Comfort Objects Help Calm Long-Term Care Residents

An elderly person with short, white hair sits in a chair, wearing a red sweater and black gloves. They gently hug a baby doll dressed in a pink outfit, their eyes closed and a serene expression on their face, finding calm through the comfort object within the setting of long-term care.

Everyone needs a little comfort now and then.

That’s why many elements of our robust Life Enrichment program for residents in long-term care involve activities that evoke strong memories. Activities that residents in long-term care enjoyed in their lives previously—arranging flowers, painting, planting, cooking—all are strategically incorporated into our model program. Such activities are especially important for residents with dementia, or in the middle to late stages of Alzheimer’s.

To help elders who have a strong need to nurture, staff in Robison Jewish Health Center/Harold Schnitzer Center for Living often offer comfort objects like stuffed kittens and soft smiling baby dolls.

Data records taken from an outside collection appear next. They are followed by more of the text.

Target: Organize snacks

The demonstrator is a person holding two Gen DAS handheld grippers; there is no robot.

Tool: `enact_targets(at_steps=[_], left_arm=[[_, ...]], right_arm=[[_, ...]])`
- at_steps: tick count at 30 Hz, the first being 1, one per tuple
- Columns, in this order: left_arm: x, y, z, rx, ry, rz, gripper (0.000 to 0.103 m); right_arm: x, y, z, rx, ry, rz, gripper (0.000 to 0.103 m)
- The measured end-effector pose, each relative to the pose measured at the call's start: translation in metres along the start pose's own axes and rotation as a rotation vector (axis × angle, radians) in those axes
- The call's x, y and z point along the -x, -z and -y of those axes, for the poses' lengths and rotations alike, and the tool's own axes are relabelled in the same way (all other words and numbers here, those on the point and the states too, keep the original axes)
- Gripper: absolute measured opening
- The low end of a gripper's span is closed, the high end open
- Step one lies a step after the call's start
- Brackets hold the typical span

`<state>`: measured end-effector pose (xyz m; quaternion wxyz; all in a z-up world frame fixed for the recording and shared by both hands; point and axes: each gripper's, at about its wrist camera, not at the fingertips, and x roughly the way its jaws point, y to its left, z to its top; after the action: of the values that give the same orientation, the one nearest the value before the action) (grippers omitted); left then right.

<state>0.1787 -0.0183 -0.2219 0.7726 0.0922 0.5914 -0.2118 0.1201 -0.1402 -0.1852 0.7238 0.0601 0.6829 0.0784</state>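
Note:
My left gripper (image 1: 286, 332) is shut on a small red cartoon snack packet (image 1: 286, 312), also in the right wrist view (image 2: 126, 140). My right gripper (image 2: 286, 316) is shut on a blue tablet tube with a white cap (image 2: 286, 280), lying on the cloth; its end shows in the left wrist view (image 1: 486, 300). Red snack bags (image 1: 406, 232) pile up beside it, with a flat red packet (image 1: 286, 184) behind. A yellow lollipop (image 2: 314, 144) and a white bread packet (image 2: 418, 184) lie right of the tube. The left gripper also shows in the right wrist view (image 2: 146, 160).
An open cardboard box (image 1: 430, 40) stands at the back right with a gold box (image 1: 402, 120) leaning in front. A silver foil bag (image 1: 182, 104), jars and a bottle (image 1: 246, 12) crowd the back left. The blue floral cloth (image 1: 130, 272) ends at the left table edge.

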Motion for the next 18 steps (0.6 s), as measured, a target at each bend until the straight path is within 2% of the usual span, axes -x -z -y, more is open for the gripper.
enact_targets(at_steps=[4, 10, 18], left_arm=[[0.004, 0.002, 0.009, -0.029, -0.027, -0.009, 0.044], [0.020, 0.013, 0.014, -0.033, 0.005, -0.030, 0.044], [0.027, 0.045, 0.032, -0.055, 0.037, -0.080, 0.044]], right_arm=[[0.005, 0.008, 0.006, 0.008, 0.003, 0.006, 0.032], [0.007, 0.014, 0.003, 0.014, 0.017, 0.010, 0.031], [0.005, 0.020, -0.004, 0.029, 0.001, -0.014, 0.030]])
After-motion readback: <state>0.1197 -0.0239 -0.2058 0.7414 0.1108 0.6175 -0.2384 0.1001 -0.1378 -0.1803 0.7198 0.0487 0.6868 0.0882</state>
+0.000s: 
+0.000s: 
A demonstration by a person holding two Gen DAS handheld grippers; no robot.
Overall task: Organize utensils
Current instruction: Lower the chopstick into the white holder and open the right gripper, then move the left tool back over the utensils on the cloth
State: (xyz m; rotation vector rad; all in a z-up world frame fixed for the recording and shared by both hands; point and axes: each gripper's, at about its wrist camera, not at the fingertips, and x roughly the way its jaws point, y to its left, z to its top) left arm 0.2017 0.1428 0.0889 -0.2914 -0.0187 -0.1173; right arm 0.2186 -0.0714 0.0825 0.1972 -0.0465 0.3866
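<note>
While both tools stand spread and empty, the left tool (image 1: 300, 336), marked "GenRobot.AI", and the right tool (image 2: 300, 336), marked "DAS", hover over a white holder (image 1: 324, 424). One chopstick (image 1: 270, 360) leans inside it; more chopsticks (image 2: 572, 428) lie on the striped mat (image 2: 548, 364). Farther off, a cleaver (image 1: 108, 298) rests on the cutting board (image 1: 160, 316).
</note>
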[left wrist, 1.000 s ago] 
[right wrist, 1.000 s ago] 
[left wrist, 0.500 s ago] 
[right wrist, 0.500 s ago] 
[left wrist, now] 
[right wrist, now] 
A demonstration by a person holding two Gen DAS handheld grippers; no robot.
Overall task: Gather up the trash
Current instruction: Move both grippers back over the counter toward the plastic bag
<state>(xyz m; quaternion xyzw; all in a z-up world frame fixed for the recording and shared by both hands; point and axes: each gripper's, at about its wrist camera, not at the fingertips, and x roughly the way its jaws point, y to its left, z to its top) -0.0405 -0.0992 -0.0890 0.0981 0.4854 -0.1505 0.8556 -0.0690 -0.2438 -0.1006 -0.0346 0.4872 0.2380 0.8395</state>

“For residents who are upset or wandering, the kitties and babies are what we call an intervention to soothe and comfort,” said Justine May, social service coordinator.  “The look of relief on our residents’ faces when we offer the babies or kitties for comfort is noticeable.

“I think nurturing and mothering and loving is so natural that the babies and kitties help a lot of residents.”

Resident, Gwen, for example, had to leave her beloved cat behind when she moved to long-term care. “The companionship that she’d always had from her kitty at home made it a natural for her to love her stuffed kitty,” said Justine.  Gwen used to take her kitty to activities; now she can often be found with her baby doll.

Comfort objects help residents communicate affection, and “give us another way to interact with residents,” said Justine. “The comfort objects are a topic of conversation we can use to elicit memories.

“We are happy the comfort objects are handy whenever residents need them.”